What to produce.
From the data that follows, print exactly the lines starting at the one containing "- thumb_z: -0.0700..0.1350" and ending at the one containing "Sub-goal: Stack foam"; include both of them and nothing more.

Records.
┏━━
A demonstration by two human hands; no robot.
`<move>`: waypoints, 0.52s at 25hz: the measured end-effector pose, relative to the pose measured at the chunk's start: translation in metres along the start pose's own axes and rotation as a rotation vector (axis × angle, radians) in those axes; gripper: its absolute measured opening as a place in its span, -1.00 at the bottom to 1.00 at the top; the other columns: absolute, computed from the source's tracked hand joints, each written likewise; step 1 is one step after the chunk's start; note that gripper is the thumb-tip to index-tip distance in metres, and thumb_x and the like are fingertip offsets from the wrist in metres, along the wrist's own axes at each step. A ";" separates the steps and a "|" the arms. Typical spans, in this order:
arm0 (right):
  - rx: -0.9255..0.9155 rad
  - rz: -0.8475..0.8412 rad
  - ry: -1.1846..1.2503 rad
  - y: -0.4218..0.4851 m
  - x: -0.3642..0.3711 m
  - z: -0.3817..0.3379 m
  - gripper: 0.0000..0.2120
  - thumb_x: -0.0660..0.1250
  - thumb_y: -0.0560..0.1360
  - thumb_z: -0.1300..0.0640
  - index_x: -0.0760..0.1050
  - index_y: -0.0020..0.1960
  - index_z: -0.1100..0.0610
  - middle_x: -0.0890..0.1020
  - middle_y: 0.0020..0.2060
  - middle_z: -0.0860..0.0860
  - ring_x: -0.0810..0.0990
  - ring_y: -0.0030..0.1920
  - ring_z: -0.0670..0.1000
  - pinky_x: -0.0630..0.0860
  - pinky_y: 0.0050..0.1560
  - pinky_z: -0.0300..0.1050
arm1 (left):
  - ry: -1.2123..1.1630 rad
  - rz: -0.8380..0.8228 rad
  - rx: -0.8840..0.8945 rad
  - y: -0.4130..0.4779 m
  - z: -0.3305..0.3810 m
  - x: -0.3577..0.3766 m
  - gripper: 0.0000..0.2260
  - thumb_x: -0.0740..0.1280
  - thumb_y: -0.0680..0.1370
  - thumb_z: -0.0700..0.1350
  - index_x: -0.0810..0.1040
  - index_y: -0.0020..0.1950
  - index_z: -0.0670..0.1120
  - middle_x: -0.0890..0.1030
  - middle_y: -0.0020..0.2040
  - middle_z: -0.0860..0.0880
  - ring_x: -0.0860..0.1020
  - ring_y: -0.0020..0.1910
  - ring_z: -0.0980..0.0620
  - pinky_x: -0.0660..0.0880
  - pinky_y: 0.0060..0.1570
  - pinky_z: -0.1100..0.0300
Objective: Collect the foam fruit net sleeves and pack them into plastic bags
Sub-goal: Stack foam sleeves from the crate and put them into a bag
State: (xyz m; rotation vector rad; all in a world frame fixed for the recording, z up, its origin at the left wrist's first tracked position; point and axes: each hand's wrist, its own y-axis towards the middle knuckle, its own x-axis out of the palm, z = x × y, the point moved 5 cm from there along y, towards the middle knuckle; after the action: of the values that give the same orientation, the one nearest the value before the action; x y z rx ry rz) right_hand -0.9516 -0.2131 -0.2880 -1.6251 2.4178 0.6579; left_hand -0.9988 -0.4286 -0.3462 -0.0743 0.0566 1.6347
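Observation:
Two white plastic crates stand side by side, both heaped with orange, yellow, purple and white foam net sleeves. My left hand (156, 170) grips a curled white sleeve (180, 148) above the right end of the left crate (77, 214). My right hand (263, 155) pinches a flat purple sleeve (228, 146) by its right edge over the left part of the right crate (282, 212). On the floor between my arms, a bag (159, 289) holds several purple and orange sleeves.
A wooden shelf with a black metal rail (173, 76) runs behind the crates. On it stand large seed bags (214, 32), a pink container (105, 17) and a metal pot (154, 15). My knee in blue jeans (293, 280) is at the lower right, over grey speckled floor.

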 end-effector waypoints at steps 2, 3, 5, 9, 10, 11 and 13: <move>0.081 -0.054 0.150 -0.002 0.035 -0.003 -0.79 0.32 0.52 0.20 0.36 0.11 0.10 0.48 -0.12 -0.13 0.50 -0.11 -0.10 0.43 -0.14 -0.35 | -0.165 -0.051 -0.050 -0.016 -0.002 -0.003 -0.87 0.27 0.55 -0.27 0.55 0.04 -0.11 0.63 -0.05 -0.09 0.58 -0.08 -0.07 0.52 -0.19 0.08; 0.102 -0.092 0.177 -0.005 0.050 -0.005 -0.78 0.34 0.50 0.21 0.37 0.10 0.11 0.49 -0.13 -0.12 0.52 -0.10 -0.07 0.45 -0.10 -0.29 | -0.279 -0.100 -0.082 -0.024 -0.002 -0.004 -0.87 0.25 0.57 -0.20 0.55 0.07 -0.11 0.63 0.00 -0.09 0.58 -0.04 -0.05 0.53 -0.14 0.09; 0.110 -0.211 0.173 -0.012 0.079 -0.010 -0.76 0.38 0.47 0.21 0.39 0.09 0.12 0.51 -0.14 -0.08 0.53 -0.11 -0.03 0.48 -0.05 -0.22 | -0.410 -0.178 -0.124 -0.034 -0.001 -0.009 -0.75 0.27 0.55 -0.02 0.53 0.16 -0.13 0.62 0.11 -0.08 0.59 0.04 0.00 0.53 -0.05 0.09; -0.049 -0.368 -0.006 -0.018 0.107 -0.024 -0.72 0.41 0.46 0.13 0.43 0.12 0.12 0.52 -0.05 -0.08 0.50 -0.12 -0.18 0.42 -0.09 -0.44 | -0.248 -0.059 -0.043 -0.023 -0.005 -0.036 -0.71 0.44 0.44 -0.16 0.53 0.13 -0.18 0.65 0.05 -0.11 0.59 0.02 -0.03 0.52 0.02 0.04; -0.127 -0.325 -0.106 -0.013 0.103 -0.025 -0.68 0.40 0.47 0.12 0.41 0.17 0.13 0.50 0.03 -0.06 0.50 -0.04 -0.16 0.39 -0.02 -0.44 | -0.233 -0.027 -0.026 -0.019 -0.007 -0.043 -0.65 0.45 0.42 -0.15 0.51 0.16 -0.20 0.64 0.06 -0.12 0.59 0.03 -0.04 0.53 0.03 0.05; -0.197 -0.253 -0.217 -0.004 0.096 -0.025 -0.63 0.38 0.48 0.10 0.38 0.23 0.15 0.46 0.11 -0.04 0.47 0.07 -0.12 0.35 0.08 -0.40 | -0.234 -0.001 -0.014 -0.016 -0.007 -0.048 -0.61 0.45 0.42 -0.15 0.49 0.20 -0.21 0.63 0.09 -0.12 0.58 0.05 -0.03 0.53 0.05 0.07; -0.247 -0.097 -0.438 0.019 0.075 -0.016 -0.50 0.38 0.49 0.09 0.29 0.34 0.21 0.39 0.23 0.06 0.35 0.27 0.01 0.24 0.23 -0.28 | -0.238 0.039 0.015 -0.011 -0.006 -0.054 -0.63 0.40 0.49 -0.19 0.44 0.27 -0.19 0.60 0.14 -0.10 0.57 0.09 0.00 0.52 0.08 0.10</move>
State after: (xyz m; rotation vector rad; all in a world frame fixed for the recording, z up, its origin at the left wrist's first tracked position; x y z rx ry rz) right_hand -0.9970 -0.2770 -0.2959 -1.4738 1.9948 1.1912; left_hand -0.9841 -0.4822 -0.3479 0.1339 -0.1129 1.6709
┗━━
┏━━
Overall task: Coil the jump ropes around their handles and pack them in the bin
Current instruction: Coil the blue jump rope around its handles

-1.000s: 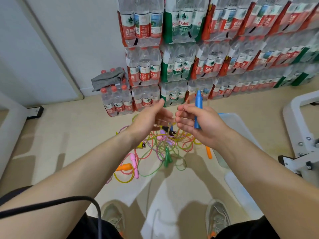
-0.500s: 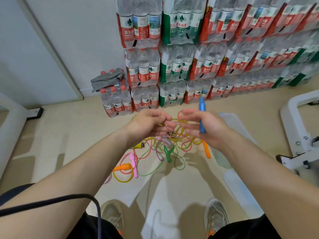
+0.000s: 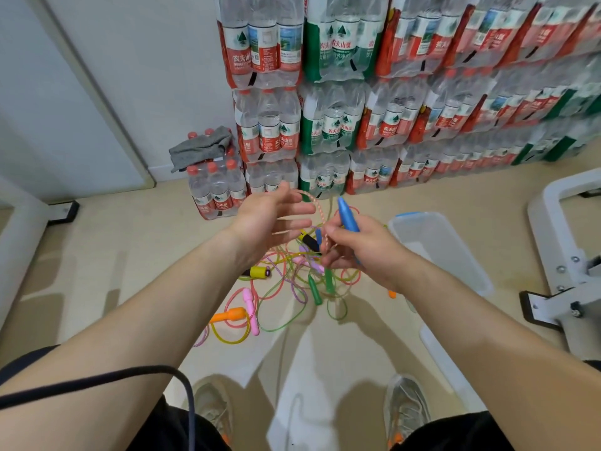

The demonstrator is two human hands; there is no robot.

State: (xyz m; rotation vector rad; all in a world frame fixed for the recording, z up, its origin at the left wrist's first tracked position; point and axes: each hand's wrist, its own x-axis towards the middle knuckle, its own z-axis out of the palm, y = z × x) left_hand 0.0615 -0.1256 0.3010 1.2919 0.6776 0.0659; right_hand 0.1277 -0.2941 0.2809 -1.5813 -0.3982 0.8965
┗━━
Task answer.
  - thumb_z: -0.0700..0.1350
  - index_x: -0.0810..0.1040
  - index_y: -0.0020..0.1950
  - index_z: -0.0670..0.1120
  - middle_x: -0.0890..0.1030
  - middle_y: -0.0020..0.2040
  - middle_z: -0.0860..0.0880
  - ring_x: -0.0860..0.1020
  - ring_y: -0.0020..0.1910
  - ring_z: -0.0980..0.0620
  - pinky_x: -0.0660..0.0880
  - pinky_y: 0.0060..0.1570
  - pinky_z: -0.1100..0.0300
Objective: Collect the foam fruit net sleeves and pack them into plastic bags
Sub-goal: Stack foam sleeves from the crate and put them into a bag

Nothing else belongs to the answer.